Path: utzoo!utgpu!jarvis.csri.toronto.edu!mailrus!ames!oliveb!sun!dgh!dgh
From: dgh%dgh@Sun.COM (David Hough)
Newsgroups: comp.arch
Subject: Re: Bandwidth and RISC vs. CISC
Summary: ieee floating point is not CISC or RISC
Message-ID: <100524@sun.Eng.Sun.COM>
Date: 22 Apr 89 02:27:03 GMT
References: <38853@bbn.COM> <423@bnr-fos.UUCP> <17417@cup.portal.com> <38971@bbn.COM>
Sender: news@sun.Eng.Sun.COM
Lines: 97

In article <38971@bbn.COM>, slackey@bbn.com (Stan Lackey) writes:
> 
> I have a real problem with anything that includes IEEE floating point
> AND calls itself a RISC.  IEEE FP violates every rule of RISC; it has
> features that compilers will never use (rounding modes), features that
> are rarely needed that slow things down (denormalized operands), and
> features that make things complex that nobody needs (round-to-even).
> I'd really like to see someone stand up and say, "Boy, the IEEE
> round-to-even is much more accurate than DEC's round .5 up.  I have an
> application right here that proves it."  Or, "Gradual underflow is
> much better.  I have an application that can be run in single precision
> that would need to be run double precision without it."

This is certainly the position that DEC took through the IEEE 754 and 854
meetings.  For better or worse, however, all RISC chips that I'm aware of
that have hardware floating point support implement IEEE arithmetic
more of less fully.

The anomaly here, of course, is that common scientific applications that,
by dint of great effort, have been debugged to the point of running
efficiently unchanged on IBM 370, VAX, and Cray, run about as well but
not much better on IEEE systems since they don't exploit any specific
feature of any particular arithmetic system.  Sometimes they run slower
if they underflow a lot in situations that don't matter, AND the
hardware doesn't support subnormal operands and results efficiently.
This is properly viewed as a shortcoming of the hardware/software
system that purportedly implements IEEE arithmetic: even on synchronous
systems you have to be able to hold the FPU for cache misses and page
faults, so similarly you should be able to hold the CPU for exception
misses in the FPU that take a little longer to compute.  On asynchronous
CISC systems like 68881 or 80387 this isn't a problem, but they are
slower in the non-exceptional case, which is why RISC systems are
mostly synchronous.

Conversely, however, programs that take advantage of IEEE arithmetic,
usually unknowingly, don't work nearly as well on 370, VAX, or Cray,
where simple assumptions like 

	if (x != y) /* then it's safe to divide by (x-y) */

no longer hold.

> an application that can be run in single precision
> that would need to be run double precision without [gradual underflow].
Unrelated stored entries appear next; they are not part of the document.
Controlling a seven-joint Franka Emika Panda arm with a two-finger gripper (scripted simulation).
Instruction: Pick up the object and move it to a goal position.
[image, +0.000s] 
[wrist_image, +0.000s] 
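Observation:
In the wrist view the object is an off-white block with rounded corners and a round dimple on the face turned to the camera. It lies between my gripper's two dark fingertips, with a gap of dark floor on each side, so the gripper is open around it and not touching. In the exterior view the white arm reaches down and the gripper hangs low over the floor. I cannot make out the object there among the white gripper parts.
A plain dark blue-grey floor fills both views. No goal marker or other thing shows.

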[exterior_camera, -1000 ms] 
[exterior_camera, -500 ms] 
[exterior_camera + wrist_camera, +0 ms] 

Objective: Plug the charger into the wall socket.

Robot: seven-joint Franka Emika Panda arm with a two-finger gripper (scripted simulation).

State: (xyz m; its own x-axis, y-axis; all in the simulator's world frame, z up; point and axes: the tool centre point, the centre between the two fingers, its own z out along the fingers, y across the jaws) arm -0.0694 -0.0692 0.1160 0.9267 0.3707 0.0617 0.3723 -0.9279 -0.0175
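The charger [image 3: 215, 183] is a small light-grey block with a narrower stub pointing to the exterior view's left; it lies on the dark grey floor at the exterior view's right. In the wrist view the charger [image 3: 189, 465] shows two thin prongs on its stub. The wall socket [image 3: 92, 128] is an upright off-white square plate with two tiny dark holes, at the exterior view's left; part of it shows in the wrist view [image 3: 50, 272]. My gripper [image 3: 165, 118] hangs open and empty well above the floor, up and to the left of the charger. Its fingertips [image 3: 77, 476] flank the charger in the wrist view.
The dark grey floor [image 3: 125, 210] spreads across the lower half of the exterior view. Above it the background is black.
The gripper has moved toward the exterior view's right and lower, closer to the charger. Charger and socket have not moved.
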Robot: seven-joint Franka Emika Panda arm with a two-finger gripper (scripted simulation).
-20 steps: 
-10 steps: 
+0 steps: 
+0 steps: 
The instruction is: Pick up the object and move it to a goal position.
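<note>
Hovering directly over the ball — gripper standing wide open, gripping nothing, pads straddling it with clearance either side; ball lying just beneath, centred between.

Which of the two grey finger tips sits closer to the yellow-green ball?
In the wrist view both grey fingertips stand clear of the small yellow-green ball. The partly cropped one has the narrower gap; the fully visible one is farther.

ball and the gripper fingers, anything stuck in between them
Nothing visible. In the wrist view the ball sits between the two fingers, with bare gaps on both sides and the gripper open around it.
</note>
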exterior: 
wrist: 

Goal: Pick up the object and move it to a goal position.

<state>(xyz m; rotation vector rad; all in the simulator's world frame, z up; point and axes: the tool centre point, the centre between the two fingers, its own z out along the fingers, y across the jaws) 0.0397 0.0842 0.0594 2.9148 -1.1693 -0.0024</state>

There will never be such an example that satisfies everyone since
you never "need" any particular precision.  After all, any integer
or floating-point computation is fabricated out of one-bit integer
operations.  It's just a matter of dividing up the cleverness between
the hardware and the software.  What you CAN readily demonstrate
are programs (written entirely in one precision)
that are no worse affected by underflow than by normal
roundoff, PROVIDED that underflow be gradual.  Demmel and Linnainmaa
contributed many pages of such analyses to the IEEE deliberations
and to subsequent proceedings of the Symposia on Computer
Arithmetic published by IEEE-CS.  Of course if you are sufficiently
clever you can use higher precision explicitly if provided by the
compiler or implicitly otherwise to produce robust code in the
face of abrupt underflow or even Cray arithmetic.  Many mathematical
software experts are good at this but most regard this as a 
evil only made necessary by hardware, system, and language designs
that through ignorance or carelessness become part of the problem
rather than part of the solution.

Not all code is compiled.  For instance, there is a great body of theory
and practice in obtaining computational error bounds in computations
based on interval arithmetic.  Interval arithmetic is
efficient to implement with the directed rounding modes required by IEEE
arithmetic, but you can't write the implementation in standard C or
Fortran.  In integer arithmetic, the double-precise product of 
two single-precise operands,
and the single-precise quotient and remainder of a double-precise
dividend and single-precise divisor, are important in a number of
applications such as base conversion and random number generation,
but there is no way to express the required computations in standard
higher-level languages.

As to rounding halfway cases to even, the advantage over biased
rounding is perhaps simplest understood by the observation
that 1+(eps/2) rounds to 1 rather than 1+eps.  The "even" result
is more likely to be the one you wanted if you had a preference.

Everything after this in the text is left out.